New Balance: The Origins of Grey
When you see grey sneakers, you think New Balance. In much the same way that Coca-Cola and Tiffany have claimed ownership of their respective tones of red and blue, the Bostonian footwear manufacturer has become synonymous with its own neutral shade of pigskin suede. In the month of New Balance’s inaugural Grey Day, it’s the perfect time to explore the significance of the colour – what is it about grey that enabled it to become intertwined with the brand’s DNA? Well, to begin with, there’s more to grey than meets the eye.
There was once a time when it was more common to see a blue or white pair of New Balance than it was to see a grey pair. Prior to the 1980s, the athletic footwear industry wasn't the monster it is now, and was unable to push technological progression the way it does today. Around the beginning of the 80s, however, the emergence of a new fitness and leisure market had athletic manufacturers jostling to position their brands as the must-have for the new fitness consumer. It was New Balance’s hunger for progression that prompted the brand to dip into their textile vault, where they discovered something special – pigskin suede.
Leather is made using a process known as tanning, which works on a chemical level by removing water from the proteins in flesh to stabilise it, leaving it unable to putrefy. The trouble with pigs, however, is that they tend to get in a fair few dust-ups with other pigs, and as a result, the average swine hide is covered in small scars that spoil the leather's finish. The majority of tanned hides are therefore buffed to remove imperfections. Although it’s commonly believed that suede is simply the reverse side of leather, that’s not the case; suede is actually the result of this buffing process.
'Our award winning models are only replaced when better materials and new techniques make a new shoe worthwhile for the runner.' New Balance, 1970s advertisement
Thanks to its dense fibrous structure, pigskin produces buttery soft short-nep suede from the get-go, allowing shoes like the original 990s to flex and move with the foot even when new. The material was ideally suited to the form-fitting slip-lasting process that gave the shoe its glove-like fit, thanks to its ease of manipulation. And as an added bonus, it doesn’t crease!
Due to the fact that pigskin has much larger pores than bovine skin, it’s far more breathable, and when it gets wet, it will dry much faster, thus reducing the chances of shrinking and cracking. But above all, pigskin suede was the strongest leather for its weight that New Balance could get their hands on in the 80s – and the lighter the upper, the more tech they could jam into the sole. Over time, the brand experimented with alternatives such as the synthetic leather Ceracom 574 and the nubuck 1300, but nothing quite matched up to the performance of pigskin.

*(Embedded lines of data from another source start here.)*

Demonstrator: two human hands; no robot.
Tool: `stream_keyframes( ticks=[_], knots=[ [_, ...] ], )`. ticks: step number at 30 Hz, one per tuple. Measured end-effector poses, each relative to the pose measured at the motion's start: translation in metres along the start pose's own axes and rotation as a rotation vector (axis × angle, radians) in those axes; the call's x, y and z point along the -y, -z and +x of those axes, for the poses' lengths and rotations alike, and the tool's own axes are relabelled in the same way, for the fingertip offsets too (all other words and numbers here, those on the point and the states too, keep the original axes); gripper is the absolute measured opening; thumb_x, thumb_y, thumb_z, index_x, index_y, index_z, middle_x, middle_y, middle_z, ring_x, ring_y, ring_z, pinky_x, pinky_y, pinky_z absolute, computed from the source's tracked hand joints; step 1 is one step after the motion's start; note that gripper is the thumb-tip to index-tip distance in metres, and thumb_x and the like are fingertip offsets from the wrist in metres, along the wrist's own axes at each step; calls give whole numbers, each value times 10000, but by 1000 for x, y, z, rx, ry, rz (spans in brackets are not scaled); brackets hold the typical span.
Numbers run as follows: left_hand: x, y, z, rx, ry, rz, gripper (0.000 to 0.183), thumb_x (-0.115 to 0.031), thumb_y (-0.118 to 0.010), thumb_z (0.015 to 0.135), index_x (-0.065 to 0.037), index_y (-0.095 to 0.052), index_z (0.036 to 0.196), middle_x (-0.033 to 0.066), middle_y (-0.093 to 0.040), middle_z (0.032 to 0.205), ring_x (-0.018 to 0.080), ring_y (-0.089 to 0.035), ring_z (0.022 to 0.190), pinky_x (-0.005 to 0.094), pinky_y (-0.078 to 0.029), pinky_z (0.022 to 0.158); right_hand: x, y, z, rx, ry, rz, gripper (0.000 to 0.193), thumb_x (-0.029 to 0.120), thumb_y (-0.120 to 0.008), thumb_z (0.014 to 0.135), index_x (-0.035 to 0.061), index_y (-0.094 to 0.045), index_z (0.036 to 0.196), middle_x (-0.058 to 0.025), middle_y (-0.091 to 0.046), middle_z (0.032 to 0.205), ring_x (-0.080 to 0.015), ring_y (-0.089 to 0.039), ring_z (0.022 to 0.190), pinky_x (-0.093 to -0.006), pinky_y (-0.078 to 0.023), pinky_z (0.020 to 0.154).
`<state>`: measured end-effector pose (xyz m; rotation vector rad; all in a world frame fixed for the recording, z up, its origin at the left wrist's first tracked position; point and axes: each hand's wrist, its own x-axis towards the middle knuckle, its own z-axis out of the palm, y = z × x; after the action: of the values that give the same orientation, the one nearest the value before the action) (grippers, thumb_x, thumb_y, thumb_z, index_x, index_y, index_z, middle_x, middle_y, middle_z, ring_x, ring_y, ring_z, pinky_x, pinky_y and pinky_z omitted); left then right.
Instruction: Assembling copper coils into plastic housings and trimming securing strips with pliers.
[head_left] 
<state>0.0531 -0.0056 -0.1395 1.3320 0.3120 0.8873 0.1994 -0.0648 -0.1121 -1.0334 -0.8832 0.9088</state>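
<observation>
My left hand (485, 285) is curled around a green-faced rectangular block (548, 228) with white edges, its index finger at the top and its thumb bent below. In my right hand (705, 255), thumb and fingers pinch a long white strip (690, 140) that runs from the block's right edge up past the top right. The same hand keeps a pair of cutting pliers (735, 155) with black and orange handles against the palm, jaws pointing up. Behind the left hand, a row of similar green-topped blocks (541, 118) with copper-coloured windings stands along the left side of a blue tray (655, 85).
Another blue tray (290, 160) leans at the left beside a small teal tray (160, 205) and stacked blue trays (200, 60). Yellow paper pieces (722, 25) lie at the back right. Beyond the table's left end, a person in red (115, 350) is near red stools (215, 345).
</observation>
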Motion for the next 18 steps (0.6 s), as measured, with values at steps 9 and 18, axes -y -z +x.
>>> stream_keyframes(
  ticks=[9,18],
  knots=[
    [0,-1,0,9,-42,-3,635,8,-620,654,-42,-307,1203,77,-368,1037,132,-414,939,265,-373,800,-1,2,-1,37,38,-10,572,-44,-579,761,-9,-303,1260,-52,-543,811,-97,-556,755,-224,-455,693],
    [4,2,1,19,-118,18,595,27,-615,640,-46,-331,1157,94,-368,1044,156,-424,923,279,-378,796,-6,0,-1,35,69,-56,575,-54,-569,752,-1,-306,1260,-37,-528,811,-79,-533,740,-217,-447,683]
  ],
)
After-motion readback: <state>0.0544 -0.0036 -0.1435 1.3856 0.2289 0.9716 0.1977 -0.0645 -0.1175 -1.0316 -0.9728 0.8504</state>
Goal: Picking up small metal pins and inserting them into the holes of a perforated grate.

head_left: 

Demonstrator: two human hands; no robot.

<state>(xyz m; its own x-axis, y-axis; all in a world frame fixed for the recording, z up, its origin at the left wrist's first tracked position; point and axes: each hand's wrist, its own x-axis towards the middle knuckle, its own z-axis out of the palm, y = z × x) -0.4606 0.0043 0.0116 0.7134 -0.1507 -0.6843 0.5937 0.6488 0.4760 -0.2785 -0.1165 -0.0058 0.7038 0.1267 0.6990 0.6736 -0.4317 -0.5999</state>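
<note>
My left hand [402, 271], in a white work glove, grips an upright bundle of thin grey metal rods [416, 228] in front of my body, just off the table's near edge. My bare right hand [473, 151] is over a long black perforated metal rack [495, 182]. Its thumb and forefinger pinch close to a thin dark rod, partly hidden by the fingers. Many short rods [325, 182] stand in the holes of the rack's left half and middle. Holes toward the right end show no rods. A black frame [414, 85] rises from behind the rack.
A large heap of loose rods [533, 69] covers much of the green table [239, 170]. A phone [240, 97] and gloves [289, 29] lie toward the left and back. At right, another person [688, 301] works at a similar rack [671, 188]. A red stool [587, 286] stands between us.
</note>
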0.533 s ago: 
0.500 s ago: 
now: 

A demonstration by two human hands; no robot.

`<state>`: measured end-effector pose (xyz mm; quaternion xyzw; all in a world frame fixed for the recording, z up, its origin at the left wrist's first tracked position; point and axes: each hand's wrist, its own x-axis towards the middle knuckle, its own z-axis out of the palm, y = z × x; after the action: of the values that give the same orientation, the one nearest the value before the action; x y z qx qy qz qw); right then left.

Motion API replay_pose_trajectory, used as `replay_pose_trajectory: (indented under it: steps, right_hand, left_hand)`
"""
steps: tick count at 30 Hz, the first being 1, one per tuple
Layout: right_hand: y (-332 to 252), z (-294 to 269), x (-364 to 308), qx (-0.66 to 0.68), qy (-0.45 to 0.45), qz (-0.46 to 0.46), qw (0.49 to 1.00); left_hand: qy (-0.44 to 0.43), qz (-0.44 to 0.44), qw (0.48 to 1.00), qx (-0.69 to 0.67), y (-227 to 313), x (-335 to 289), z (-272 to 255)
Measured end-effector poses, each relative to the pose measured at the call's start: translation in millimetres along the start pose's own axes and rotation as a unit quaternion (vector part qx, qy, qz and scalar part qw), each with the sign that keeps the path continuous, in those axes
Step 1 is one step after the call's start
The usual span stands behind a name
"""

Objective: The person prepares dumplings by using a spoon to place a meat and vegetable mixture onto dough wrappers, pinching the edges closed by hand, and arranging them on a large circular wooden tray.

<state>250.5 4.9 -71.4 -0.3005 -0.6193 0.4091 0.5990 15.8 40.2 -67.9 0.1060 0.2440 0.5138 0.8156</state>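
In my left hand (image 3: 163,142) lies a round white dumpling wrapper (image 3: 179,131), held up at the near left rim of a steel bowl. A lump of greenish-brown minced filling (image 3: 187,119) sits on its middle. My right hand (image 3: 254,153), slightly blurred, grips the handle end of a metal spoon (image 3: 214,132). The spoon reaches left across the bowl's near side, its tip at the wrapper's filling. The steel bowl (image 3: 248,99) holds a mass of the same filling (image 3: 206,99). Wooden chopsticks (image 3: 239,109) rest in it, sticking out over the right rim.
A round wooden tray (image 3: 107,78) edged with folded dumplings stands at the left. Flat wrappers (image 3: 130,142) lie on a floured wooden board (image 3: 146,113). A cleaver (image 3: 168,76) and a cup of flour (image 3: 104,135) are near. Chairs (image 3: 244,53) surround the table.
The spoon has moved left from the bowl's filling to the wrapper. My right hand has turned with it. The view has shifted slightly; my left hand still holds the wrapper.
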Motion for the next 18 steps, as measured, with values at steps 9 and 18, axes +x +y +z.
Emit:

But if pigskin suede is so amazing, why didn’t all brands make the switch? The most common kind of leather produced around the world comes from cows, followed by sheep and then goat. Despite the fact that there are around two billion pigs in the world, and only around one and a half billion cows, pigskin is the fourth most widely used leather. This is mainly because pigskin is far less versatile than other types. Although it might make the ideal grey New Balance sneaker, pigskin doesn’t hold up as upholstery, and the hides aren’t quite as large. So due to the fact that there’s a smaller market and less demand, pigskin suede doesn’t come cheap.
Unlike other penny-pinching companies, cost has never stopped New Balance from utilising the highest quality materials and technologies in their efforts to produce a better product. In pursuit of fat profit margins and competitive pricing, other manufacturers shunned pigskin. New Balance, however, recognised its benefits and weren’t afraid to communicate that message to customers. If someone was willing to pay more for a top-tier New Balance runner, they were going to get the best.
But our pigskin 101 rundown still leaves one question unanswered: why grey? Well, grey sits boldly outside of the fluctuations of fashion, emphasising New Balance’s unwavering indifference to trends. Grey is also the one shade that best complements the aesthetic beauty of pigskin suede in all its subtleties. Anything too dark or too light obscures the fine, short fibres that carpet the surface. And because so many other companies opted for bright, short-lived colour trends through the 80s and 90s, the simple grey sneakers filled a niche that nurtured a huge, fiercely loyal following.
In their quest to make the best running shoes around, New Balance discovered the ultimate recipe for longevity – a simple blend of premium materials and understated style that resulted in icon status. It’s impossible to overstate just how significant unassuming grey suede has been in building New Balance’s identity; no other sneaker brand owns a colour so completely. And so, like Tiffany blue and Veuve Clicquot yellow, New Balance grey has cultivated a timelessness, never to go out of style, and recognisable the world over.